What makes them angels is not how brightly they glow, but the way they open up so that each person’s light can shine through. And sometimes the most important message they can impart to is to say: “Sister, or brother, it’s up to you!”
Angels are reminders more than guides, helping us recall (call back!) our missing parts, our unquenched desires and needs, our unfulfilled dreams. Reminding us of the importance of authenticity, mission and honor. Reminding us to fully live before we die! And the cottonwood tree shakes its leaves, to remind us to get out of our minds and back into present time. Their shared message is to “feel deeply, respond sincerely, give much, and accept all gifts.”
In whatever guise or incarnation, Gaia’s angels are committed
to reuniting us with our sacred, responsive Animus — our
creature beings and magical selves. Theirs is a sacred
covenant: to help rejoin us to the cycles of life and death,
to the God-filled universe and this living, giving Earth. And
to support us in seeking affirmation, direction and advice
first from our own flawless, angelic hearts.

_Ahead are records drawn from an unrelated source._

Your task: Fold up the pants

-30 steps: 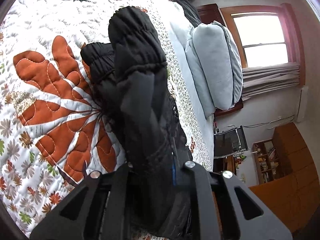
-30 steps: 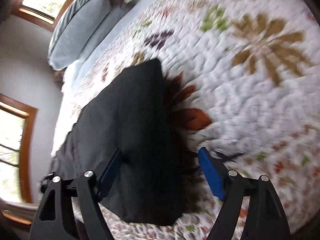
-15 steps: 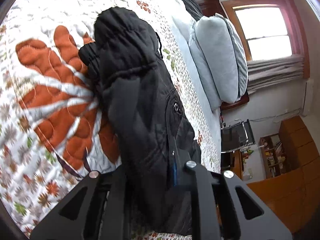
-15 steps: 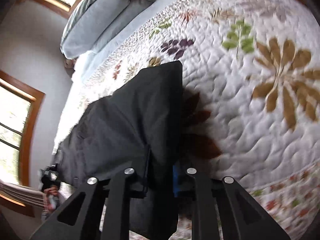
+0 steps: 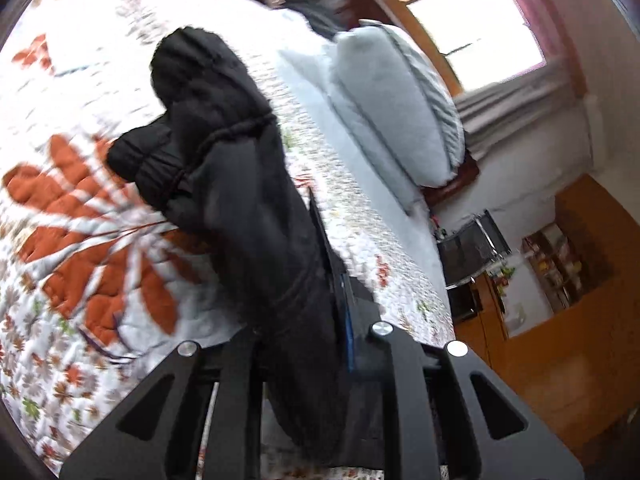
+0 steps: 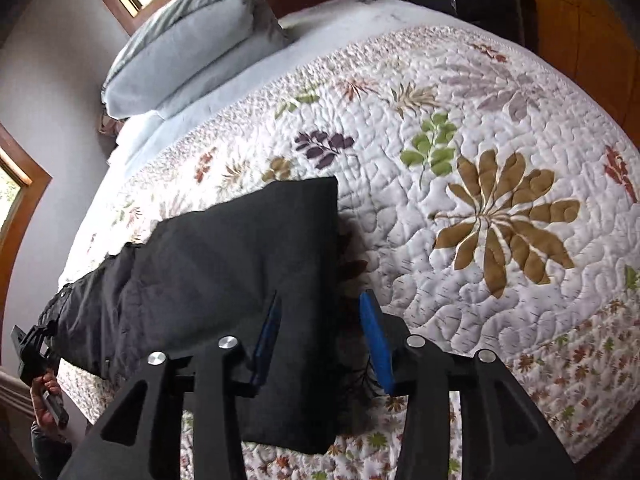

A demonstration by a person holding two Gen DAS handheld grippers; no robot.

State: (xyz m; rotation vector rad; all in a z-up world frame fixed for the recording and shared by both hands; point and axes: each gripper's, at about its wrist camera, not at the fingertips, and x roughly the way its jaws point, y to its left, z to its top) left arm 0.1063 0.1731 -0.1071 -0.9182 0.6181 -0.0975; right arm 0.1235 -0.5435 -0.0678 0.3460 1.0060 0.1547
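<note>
In the left wrist view the left gripper is clenched on a bunch of the black pants, which rise from between its fingers at bottom centre and run up toward the upper left, ending in a gathered elastic cuff over the floral quilt. The picture is blurred. Pale blue pillows lie at upper centre, with a window at upper right.

In the right wrist view the right gripper stands released at bottom centre; its jaws have just been opening, and the blue pads are apart with the folded edge of the pants between them, not pressed. The pants lie across the quilt from centre to the left edge, where the left gripper and a hand show small.
</note>
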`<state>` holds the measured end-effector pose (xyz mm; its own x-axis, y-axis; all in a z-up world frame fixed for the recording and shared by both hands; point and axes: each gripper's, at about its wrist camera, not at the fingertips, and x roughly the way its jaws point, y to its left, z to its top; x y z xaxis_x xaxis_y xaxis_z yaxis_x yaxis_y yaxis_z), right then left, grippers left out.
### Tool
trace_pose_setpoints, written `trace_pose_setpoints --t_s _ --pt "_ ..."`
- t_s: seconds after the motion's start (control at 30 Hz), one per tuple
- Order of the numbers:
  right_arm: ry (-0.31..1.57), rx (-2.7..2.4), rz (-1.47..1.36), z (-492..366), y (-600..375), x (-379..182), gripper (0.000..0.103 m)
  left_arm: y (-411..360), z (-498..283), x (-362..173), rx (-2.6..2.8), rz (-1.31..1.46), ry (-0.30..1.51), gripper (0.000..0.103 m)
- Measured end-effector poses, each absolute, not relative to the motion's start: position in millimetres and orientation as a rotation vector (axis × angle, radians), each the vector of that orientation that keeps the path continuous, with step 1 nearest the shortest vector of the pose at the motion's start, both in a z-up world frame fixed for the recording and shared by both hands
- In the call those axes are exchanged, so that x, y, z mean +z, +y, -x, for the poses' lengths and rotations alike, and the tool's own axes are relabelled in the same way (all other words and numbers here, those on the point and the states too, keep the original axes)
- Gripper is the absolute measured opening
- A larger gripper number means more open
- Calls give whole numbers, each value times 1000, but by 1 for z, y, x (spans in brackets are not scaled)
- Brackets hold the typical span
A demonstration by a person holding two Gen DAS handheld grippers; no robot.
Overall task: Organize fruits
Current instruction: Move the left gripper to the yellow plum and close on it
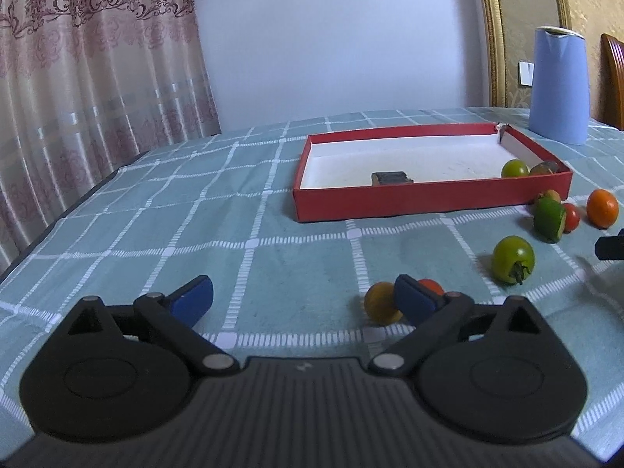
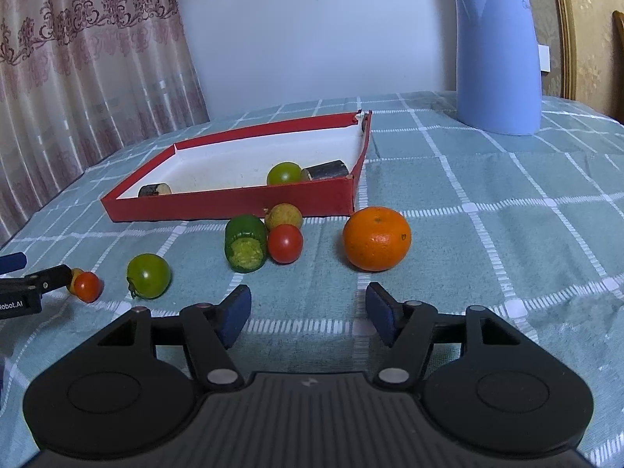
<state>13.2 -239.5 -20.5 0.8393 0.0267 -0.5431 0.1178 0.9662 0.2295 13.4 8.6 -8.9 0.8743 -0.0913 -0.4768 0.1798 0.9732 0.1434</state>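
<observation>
A red box [image 1: 390, 199] [image 2: 234, 204] with a white inside holds a green tomato [image 2: 284, 173] and two dark pieces [image 2: 325, 169]. On the cloth lie an orange [image 2: 376, 238], a red tomato [image 2: 285, 243], a cut green piece [image 2: 245, 242], a yellowish fruit [image 2: 283, 215], a green tomato [image 2: 148, 275] [image 1: 512, 259], a small red tomato [image 2: 87, 286] and a yellow fruit [image 1: 381, 303]. My left gripper [image 1: 304, 298] is open and empty, its right finger touching the yellow fruit. My right gripper [image 2: 306, 314] is open and empty, just short of the orange.
A tall blue jug [image 2: 499, 56] [image 1: 559, 85] stands at the back right on the checked tablecloth. A curtain hangs at the left beyond the table's edge [image 1: 58, 226]. A wooden chair back [image 1: 613, 78] is at the far right.
</observation>
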Motion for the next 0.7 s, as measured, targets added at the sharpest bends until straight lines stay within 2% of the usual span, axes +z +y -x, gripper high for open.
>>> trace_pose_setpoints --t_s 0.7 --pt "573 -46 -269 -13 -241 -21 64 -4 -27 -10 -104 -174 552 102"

Jesse Wolf Hardin is an ac-claimed teacher of
Earth-centered spirituality, living seven river crossings from
a road in an ancient place of power. He is the author of
Kindred Spirits: Sacred Earth Wisdom (SwanďRaven 2001) and
Gaia Eros: New Nature Spirituality (New Page 2004). Wolf and
Loba share the riverside sanctuary where he offers men’s
quests and intuitive counsel, and she hosts women for quests,
wild-foods gathering, and special resident internships. To
host them for festival or conference presentations, or for
more information on their many programs, please contact: The
Earthen Spirituality Project & Sweet Medicine Women’s Center,
Box 509, Reserve, NM 87830. Or see
(Excerpted from Wolf’s book in progress The Canyon Testaments: Earth Informed Insights & Remembered Wisdom)

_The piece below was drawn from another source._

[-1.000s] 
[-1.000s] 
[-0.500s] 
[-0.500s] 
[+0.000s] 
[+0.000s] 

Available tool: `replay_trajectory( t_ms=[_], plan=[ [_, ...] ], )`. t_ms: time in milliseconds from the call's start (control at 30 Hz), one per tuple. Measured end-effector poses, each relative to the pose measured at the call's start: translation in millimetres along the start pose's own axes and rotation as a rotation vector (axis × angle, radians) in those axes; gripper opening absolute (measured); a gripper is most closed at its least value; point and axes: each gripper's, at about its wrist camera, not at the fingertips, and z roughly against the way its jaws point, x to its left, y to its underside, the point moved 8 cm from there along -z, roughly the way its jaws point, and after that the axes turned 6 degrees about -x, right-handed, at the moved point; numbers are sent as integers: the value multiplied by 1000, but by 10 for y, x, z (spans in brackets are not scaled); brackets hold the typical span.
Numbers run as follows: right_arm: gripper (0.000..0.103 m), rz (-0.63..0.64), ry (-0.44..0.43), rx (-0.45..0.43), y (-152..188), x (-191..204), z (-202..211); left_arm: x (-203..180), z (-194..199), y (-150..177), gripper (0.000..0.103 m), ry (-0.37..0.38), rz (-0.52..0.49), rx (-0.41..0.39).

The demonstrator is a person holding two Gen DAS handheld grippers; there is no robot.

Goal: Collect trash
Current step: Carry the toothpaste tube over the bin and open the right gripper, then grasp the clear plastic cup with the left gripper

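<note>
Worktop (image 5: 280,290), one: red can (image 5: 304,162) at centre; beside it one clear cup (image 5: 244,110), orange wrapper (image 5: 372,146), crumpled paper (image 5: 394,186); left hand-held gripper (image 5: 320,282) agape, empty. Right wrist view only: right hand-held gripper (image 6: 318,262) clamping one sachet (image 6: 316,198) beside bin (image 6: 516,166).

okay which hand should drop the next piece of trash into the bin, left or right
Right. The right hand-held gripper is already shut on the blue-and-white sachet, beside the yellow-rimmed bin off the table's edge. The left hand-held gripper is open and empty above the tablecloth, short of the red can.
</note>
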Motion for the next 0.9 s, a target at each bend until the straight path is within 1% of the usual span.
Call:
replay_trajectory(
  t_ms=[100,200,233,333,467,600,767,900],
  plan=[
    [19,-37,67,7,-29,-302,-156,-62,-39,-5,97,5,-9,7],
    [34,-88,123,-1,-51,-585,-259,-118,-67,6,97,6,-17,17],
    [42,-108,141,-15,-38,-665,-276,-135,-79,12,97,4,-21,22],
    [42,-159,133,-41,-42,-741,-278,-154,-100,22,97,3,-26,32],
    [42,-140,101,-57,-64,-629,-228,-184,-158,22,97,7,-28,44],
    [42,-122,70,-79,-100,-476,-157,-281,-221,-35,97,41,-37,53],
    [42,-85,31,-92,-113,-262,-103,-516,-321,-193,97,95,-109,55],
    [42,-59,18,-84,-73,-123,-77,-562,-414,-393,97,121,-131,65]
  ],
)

Angels are the emissaries of Spirit, here to alert and inform us so that we might ourselves take the right action to remedy any imbalance or strife.
“Angel” means messenger. In this way an angel is any part or member of the sacred Whole, that communicates to us the reality and will of that Whole.
Angels inform us through pain as well as pleasure, through danger and discomfort as well as safety and ease.... but always their message is one of truth, unity and love.
A saint serves our spiritual selves, not by interceding between us and Spirit, but by setting an example of direct spiritual engagement, compassionate suffering, responsible action, and holy bliss.
The root of the word saint is the same as for sanctity. The role of a saint is to consecrate. To be saintly requires only that we act to continuously resanctify the miraculous world around us.
A saint is not one who accomplishes miracles, but rather, one who recognizes and honors the miraculous nature of reality.
The Earth is an embodiment— and avatar— of Spirit.
At our best we become as angels for each other.... and avatars of the Earth.